Helping a loved one who is experiencing a severe mental illness, especially someone who may not realize they are sick, is one of the greatest gifts you can give. For some, it may mean the difference between life and tragedy. ~ Treatment Advocacy Center
(Dec. 14, 2012) ARLINGTON, VA – Friday’s mass shooting that left nearly 30 dead in Connecticut – including 20 young children – is one of nearly a dozen 2012 rampages involving assailants with suspected mental health issues. The year appears on track to end with more victims of rampage killings than any year before.
“Our mental health system has completely failed individuals with severe mental illness and their communities,” said Doris A. Fuller, executive director. “We have emptied the nation's hospitals, gutted state and local mental health programs, and turned involuntary treatment into a debate point instead of using it as a viable option to prevent tragedy involving those too ill to help themselves.”
Federal law enforcement officials say Adam Lanza, 20, killed his mother, Nancy, who worked at Sandy Hook Elementary School, 20 children and six adults. He was dead at the scene.

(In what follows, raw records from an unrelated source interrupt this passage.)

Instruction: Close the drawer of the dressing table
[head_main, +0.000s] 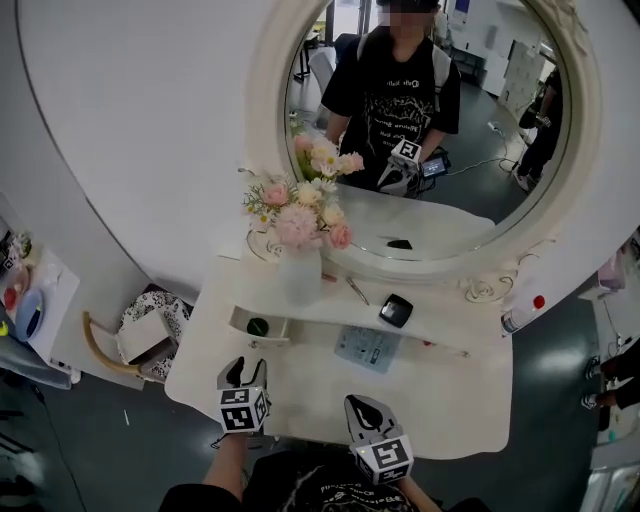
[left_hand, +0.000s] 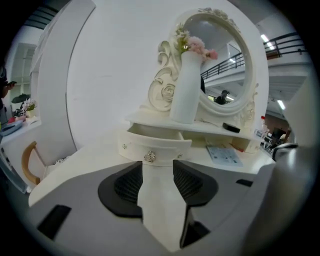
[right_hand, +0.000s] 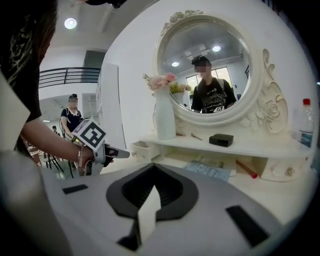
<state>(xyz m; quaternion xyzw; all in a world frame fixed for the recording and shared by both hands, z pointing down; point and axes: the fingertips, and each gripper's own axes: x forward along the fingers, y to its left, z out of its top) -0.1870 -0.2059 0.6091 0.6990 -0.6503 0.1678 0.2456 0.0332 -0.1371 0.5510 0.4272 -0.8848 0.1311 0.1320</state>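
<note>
The white dressing table has a small drawer pulled out under the left end of its shelf. In the left gripper view the drawer faces me, with its round metal knob just beyond the jaws. My left gripper hovers over the tabletop in front of the drawer, open, with nothing between the pads. My right gripper hangs near the table's front edge, to the right, shut and empty. From the right gripper view I see the left gripper pointing at the drawer.
A white vase of pink flowers stands on the shelf above the drawer. A black case and a pen lie on the shelf, a printed leaflet below. A red-capped bottle stands at right, a chair at left.
</note>
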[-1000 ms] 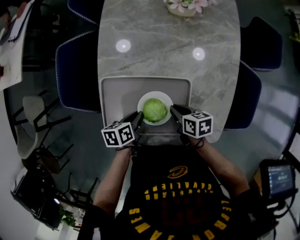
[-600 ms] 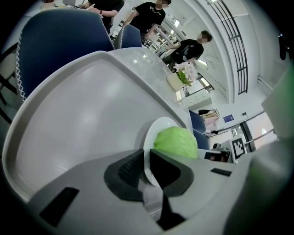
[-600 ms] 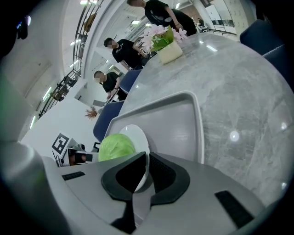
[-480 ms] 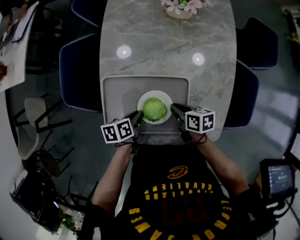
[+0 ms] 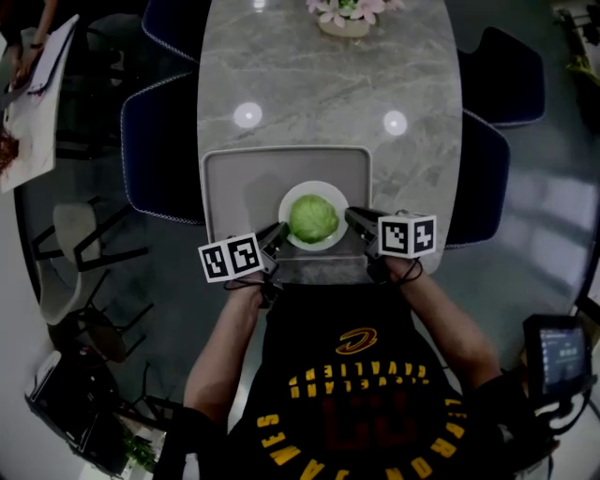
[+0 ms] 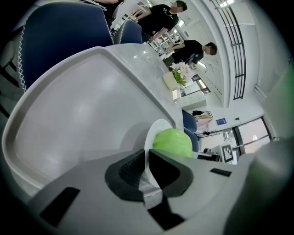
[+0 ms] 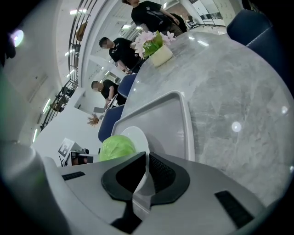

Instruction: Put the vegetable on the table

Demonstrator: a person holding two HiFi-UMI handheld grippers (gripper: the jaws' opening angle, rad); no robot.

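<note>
1. Grey marbled oval desk, dark blue chairs along both long sides; flower pot at the end far from the tray
2. Grey tray lies at the desk's near end, long side across
3. White plate is over the near middle of the tray; whether it rests on the tray or is raised off it cannot be told
4. Green cabbage, round, sits in the plate's centre, so within the tray's outline and not on bare desk
5. Left hand-held gripper: at the tray's near edge, jaws pinching the plate's left rim, rim edge-on between the dark pads
6. Right hand-held gripper: opposite side, jaws pinching the plate's right rim in the same way
7. Both gripper views show people standing beyond the far end of the tray, behind the flowers
</note>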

While the cause of Lanza's death and other details are still not known, the theme of untreated mental illness that so often characterizes rampage killings already has emerged. Neighbors have described Adam as “troubled for sure for a long time” and "displaying characteristics associated with mental illness." A relative told ABC News he was "obviously not well."
“Mental illness is a real disease that can be treated, and those who receive timely and effective treatment are no more dangerous than the general public," said Fuller. "Tragedies like Sandy Hook are often evidence of five decades of failed mental-health policies. Mental illness treatment laws and policies need to address this failure so people get help before they become dangerous and so the public is protected.”